Editorial 22 de junho
Esse era o desafio da Esfinge de Tebas. Ela eliminava aqueles que se mostrassem incapazes de responder a um enigma: “Que criatura tem quatro pés de manhã, dois ao meio-dia e três à tarde?”. Todos os que ensaiaram a resposta haviam sido estrangulados. Édipo acertou: “É o ser humano! Engatinha quando bebê, anda sobre dois pés quando adulto e recorre a uma bengala na velhice”. Existe uma Esfinge de Tebas simbólica a assombrar o futuro do povo trabalhador brasileiro. Teremos um Édipo? Quem o será?
O enigma da sustentação do governo
Como se mantém no cargo o presidente mais odiado da história democrática do Brasil, que chegou a esse posto por meio de um golpe parlamentar, cujos esquemas de corrupção estão gravados em áudios publicados por toda a imprensa há mais de um mês e que está liderando os maiores ataques aos direitos sociais e políticos conquistados pelo povo trabalhador ao longo de décadas? O impasse brasileiro tem sonoridade de enigma. Quem irá decifrá-lo?
O desenvolvimento da crise brasileira parece sem fim. Já são mais de 14 milhões de desempregados. Entre os jovens essa taxa é de 28,7%. A cada dia, novos fatos, sejam do desenvolvimento do drama econômico, ou político.
O impasse brasileiro parecia não ter ponto de curva desde o golpe parlamentar contra o povo trabalhador, passando pelas eleições municipais que fortaleceram os setores tradicionais e novos da direita e a aprovação sem dificuldade da concordata de direitos sociais por vinte anos, conforme a PEC do Teto, até a greve geral do dia 28 de abril e até surgir a figura dos irmãos Batista, Wesley e Joesley.

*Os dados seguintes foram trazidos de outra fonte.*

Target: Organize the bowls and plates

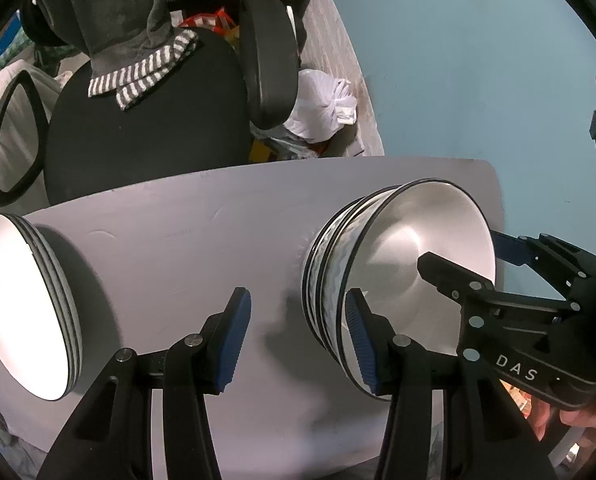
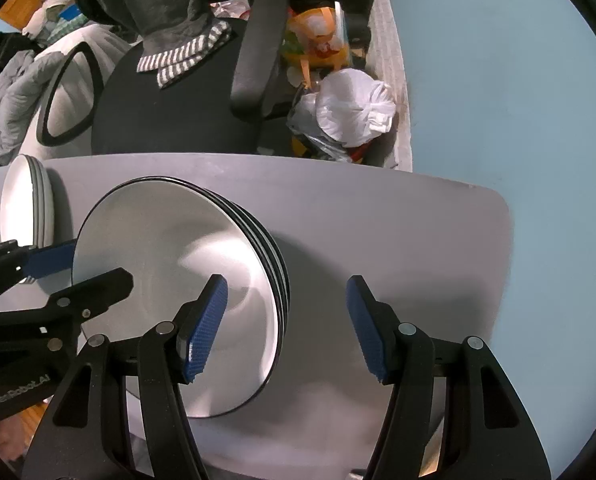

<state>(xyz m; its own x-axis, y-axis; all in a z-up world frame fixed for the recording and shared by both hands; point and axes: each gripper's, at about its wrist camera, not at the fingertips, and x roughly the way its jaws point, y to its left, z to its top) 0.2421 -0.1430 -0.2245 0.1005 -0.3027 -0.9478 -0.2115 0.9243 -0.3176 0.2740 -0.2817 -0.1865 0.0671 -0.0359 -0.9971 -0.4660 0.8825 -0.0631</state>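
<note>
A stack of white, black-rimmed bowls (image 1: 397, 248) (image 2: 170, 280) stands on the right part of the grey table (image 1: 178, 220) (image 2: 377, 220). A stack of white plates (image 1: 18, 300) (image 2: 22, 200) sits at the table's left end. My left gripper (image 1: 298, 342) (image 2: 100, 262) is open and straddles the top bowl's left rim, one finger inside and one outside. My right gripper (image 2: 286, 328) (image 1: 457, 250) is open too and straddles the right rim the same way. The pads do not visibly press on the rim.
A black office chair (image 1: 138, 120) (image 2: 170, 112) with grey and striped cloth draped over it stands just beyond the table's far edge. A tied white bag (image 1: 325, 104) (image 2: 353, 108) and clutter lie on the floor. A hand (image 1: 569, 416) holds the right gripper.
</note>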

A entrada em cena da luta organizada da classe trabalhadora foi o elemento decisivo para impedir o avanço da reforma da Previdência, o que já complicou as coisas para o lado do governo. Depois, com as denúncias de Joesley Batista divulgadas no dia 17 e a publicação dos áudios no dia 18. uma esperança rondou a esquerda e o povo trabalhador: “agora ele cai”, esperavam.

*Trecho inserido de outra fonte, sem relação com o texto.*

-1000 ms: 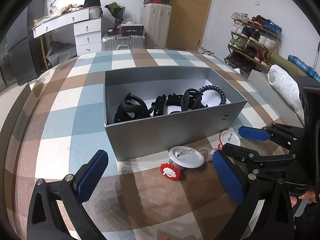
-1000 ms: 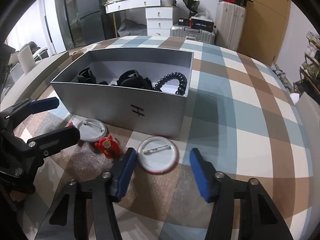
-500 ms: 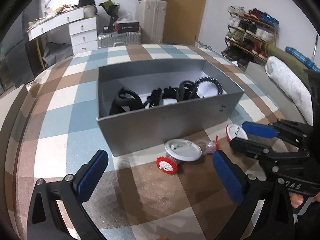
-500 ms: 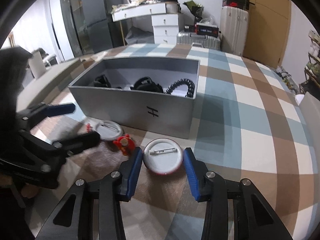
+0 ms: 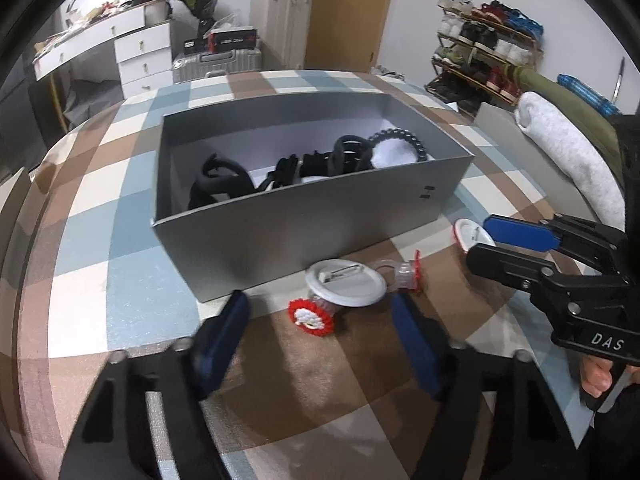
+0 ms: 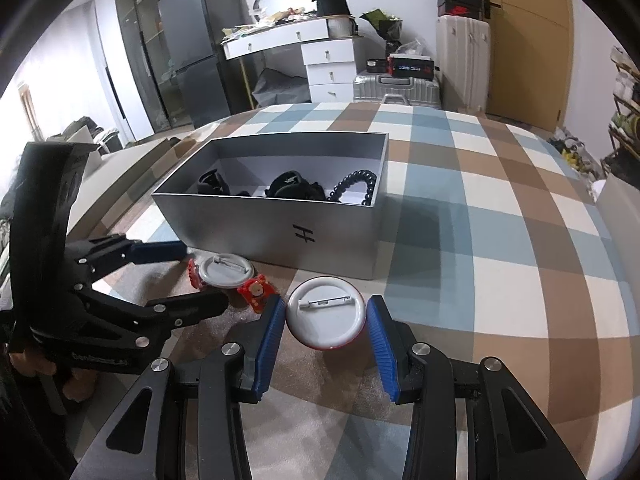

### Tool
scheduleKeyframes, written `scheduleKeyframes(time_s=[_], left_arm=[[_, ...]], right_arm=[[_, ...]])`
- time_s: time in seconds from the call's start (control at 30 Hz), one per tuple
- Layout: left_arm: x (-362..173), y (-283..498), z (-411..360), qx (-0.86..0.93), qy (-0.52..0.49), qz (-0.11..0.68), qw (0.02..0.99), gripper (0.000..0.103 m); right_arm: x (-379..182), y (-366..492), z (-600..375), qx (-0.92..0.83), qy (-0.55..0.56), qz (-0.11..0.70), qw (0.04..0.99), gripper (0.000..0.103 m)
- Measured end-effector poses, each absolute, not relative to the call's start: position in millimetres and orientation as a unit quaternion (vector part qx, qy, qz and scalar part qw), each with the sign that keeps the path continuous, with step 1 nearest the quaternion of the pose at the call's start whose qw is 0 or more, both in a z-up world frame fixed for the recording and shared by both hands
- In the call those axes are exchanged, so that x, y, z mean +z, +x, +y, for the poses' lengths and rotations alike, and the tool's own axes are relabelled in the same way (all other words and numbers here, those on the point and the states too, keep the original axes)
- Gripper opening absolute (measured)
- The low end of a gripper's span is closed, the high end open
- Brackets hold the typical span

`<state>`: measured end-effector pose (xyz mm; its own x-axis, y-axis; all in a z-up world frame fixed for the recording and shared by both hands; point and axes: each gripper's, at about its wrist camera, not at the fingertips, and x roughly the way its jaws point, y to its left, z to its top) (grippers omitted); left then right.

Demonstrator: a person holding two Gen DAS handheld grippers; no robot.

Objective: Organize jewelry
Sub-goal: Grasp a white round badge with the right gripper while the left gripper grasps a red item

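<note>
round pin badge point(image 6: 326, 312) lies face down on the checked tablecloth point(image 6: 500, 216), right between the blue pads point(image 6: 270, 330) of the right gripper point(image 6: 326, 330). the jaws are spread about badge-wide, flanking its edges; can't tell if the pads actually touch it. left gripper point(image 5: 320, 332) is wide open, gripping nothing, with a second white badge point(image 5: 346, 282) and a little red-and-white charm point(image 5: 311, 317) just ahead between its fingers. grey box point(image 5: 304, 220) sits right behind them, with black hair ties point(image 5: 224, 180) and a beaded bracelet point(image 5: 400, 140) inside. left pads are motion-blurred, and the clear bit with red trim point(image 5: 406, 274) beside that badge is hard to make out.
</note>
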<state>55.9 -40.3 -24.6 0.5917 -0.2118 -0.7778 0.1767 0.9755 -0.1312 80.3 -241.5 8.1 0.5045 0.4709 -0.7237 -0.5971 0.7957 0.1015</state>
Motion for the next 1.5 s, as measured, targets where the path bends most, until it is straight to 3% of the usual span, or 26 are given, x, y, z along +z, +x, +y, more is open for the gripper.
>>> scheduleKeyframes(time_s=[0.23,1.5], left_arm=[[-24,54,-43,-0.148,-0.024,0.437,0.887,0.021],[12,38,-23,-0.186,-0.086,0.303,0.931,0.021]], right_arm=[[9,78,-241,0.312,-0.082,0.39,0.863,0.041],[27,77,-254,0.312,-0.046,0.361,0.878,0.041]])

Passado pouco mais de um mês desde esse último grande fato, Temer segue sendo o presidente ilegítimo do Brasil. A opinião pública, tão importante enquanto argumento para a aprovação do impeachment de Dilma, hoje é desprezada pela base de sustentação do governo, o que demostra o caráter anti-trabalhador do golpe.

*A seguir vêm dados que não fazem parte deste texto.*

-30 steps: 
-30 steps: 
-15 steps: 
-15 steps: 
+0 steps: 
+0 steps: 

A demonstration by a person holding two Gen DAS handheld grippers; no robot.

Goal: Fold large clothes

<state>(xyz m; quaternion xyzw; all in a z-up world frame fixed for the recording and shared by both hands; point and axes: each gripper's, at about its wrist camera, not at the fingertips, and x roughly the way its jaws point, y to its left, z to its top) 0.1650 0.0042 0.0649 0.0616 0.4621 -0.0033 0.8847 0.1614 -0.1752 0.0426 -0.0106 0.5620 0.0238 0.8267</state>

Contudo, a possibilidade do fim de Temer segue vigente. Essa “carreta sem rodas” que se tornou o governo precisa ser confrontada pela força das lutas dos trabalhadores. Só com a mobilização dos de baixo para resolver a “indecisão” dos de cima. A única resposta possível para decifrar o enigma da sustentação do governo é o avanço da luta de classes. A batalha entre capital e trabalho será o definidor do processo. Pois Temer não foi posto pela classe dominante no Planalto para ser um presidente querido pelas massas trabalhadoras, nem mesmo para seguir um mandato de normalidade, ou estabilidade política.
A burguesia o fez com o único propósito: aprovar as contra-reformas e abrir caminho para um novo governo burguês em 2018. Portanto, não está nos planos iniciais do acordo burguês uma substituição do governo sem terminar o mandato, muito menos por vias de eleição direta. Contudo, o matrimônio é com as reformas, são elas que a Esfinge de Tebas tropical guarda.
Hoje, no STF, será definida a validade da delação de Joesley Batista. A manutenção dessa decisão poderá ser chave para o desenvolvimento da crise do governo, reduzindo ainda mais o oxigênio no Palácio do Jaburu.
…ou te devoro com as reformas
O cenário é dramático. Depois da aprovação da PEC do Teto, as reformas da Previdência e Trabalhista seriam a pá de cal sobre os direitos sociais da classe trabalhadora brasileira.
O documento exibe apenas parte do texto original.